Every element (or attribute) in XML belongs to a namespace, a way of “qualifying” the name of the element.Imagine you and I both invent our own XML. You invent XML to describe people, I invent mine to describe cities. Both of us include an element called name. Yours refers to the person’s name, and mine to the city name
<person>
<name>Rob</name>
<age>37</age>
<homecity>
<name>London</name>
<lat>123.000</lat>
<long>0.00</long>
</homecity>
</person>
If our two XMLs were combined into a single document, how would we tell the two names apart?
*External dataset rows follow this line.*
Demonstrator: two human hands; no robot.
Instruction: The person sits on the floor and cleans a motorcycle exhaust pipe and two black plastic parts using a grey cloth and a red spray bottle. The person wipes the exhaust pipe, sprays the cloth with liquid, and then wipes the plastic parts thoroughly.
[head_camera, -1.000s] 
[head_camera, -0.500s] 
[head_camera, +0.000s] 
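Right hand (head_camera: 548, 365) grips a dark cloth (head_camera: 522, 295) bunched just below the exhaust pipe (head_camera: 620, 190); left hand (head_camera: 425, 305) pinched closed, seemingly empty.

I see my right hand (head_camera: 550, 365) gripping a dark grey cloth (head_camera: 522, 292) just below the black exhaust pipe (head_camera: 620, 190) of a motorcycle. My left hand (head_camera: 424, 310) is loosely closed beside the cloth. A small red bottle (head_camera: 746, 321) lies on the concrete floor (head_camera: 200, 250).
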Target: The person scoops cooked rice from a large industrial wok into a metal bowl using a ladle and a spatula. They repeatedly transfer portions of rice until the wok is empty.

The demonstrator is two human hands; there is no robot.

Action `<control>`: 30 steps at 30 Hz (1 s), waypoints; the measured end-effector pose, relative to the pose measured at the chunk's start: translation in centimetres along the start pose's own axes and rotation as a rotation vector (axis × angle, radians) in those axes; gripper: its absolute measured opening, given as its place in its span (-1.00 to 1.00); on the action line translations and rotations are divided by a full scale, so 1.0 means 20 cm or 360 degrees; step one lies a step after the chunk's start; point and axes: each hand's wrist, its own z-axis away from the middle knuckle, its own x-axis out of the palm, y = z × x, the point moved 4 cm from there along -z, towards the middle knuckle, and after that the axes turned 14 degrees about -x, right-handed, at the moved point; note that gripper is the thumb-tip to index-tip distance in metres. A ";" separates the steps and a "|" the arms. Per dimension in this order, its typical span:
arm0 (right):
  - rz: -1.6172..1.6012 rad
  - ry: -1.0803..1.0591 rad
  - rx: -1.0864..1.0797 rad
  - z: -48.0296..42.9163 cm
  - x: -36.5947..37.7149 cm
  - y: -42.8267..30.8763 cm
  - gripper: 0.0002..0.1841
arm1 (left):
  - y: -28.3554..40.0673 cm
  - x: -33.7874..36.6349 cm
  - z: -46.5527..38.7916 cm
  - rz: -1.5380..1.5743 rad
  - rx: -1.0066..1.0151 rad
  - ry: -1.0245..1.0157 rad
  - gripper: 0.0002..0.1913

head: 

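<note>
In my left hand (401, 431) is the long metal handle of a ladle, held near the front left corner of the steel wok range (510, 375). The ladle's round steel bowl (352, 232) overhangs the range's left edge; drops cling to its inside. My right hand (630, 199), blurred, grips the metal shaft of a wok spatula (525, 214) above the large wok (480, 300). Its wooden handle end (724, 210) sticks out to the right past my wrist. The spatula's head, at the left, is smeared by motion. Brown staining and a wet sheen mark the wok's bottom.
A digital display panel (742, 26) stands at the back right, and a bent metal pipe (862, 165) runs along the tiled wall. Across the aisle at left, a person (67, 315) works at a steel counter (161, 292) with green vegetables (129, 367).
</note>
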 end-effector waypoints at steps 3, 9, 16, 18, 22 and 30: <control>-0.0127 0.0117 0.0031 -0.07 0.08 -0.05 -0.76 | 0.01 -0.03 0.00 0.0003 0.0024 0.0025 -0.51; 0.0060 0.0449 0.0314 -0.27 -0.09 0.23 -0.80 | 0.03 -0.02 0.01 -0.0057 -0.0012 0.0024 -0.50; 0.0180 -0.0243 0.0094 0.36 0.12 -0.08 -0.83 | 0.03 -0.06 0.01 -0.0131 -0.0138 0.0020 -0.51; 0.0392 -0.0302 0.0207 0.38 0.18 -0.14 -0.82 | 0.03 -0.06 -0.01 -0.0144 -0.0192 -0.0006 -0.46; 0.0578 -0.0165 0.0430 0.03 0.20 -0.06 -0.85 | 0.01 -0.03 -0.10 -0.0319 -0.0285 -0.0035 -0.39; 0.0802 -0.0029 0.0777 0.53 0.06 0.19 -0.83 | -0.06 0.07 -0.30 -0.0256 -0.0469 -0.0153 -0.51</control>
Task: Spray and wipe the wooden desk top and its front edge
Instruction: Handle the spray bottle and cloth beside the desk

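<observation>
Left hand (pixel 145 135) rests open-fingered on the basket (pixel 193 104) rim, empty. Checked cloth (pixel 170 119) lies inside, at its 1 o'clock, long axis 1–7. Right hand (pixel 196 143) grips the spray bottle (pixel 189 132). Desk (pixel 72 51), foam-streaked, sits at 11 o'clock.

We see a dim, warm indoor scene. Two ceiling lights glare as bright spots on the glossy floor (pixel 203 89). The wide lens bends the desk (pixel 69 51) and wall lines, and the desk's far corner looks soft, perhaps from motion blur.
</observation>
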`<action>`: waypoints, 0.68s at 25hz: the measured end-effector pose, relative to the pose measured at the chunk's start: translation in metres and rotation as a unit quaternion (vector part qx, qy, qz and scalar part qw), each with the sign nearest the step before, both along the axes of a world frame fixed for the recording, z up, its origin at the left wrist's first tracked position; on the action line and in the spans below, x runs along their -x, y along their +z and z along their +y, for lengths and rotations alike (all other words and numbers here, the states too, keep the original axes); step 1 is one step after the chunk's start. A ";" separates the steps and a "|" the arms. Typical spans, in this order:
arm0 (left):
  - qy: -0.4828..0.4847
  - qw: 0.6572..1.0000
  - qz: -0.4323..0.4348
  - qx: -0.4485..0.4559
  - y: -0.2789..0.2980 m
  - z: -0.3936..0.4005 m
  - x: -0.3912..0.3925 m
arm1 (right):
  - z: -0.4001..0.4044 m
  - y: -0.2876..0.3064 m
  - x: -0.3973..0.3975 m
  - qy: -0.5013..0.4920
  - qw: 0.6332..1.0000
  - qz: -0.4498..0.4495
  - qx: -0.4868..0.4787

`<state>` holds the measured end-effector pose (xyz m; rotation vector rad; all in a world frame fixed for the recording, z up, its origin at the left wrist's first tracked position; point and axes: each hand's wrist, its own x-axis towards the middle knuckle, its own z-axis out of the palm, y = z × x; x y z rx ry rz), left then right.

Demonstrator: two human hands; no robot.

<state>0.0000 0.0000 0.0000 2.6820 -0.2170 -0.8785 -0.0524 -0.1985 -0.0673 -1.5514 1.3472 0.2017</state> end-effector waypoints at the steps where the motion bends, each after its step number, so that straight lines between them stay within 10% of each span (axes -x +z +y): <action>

As you can see above, there are two name elements, but they both have different meanings.The answer is that you and I would both assign a namespace to our XML, which we would make unique:
<personxml:person xmlns:personxml="http://www.your.example.com/xml/person"
xmlns:cityxml="http://www.my.example.com/xml/cities">
<personxml:name>Rob</personxml:name>
<personxml:age>37</personxml:age>
<cityxml:homecity>
<cityxml:name>London</cityxml:name>
<cityxml:lat>123.000</cityxml:lat>
<cityxml:long>0.00</cityxml:long>
</cityxml:homecity>
</personxml:person>
All of the tags that start with personxml: are tags belonging to your XML, all the ones that start with cityxml: are mine.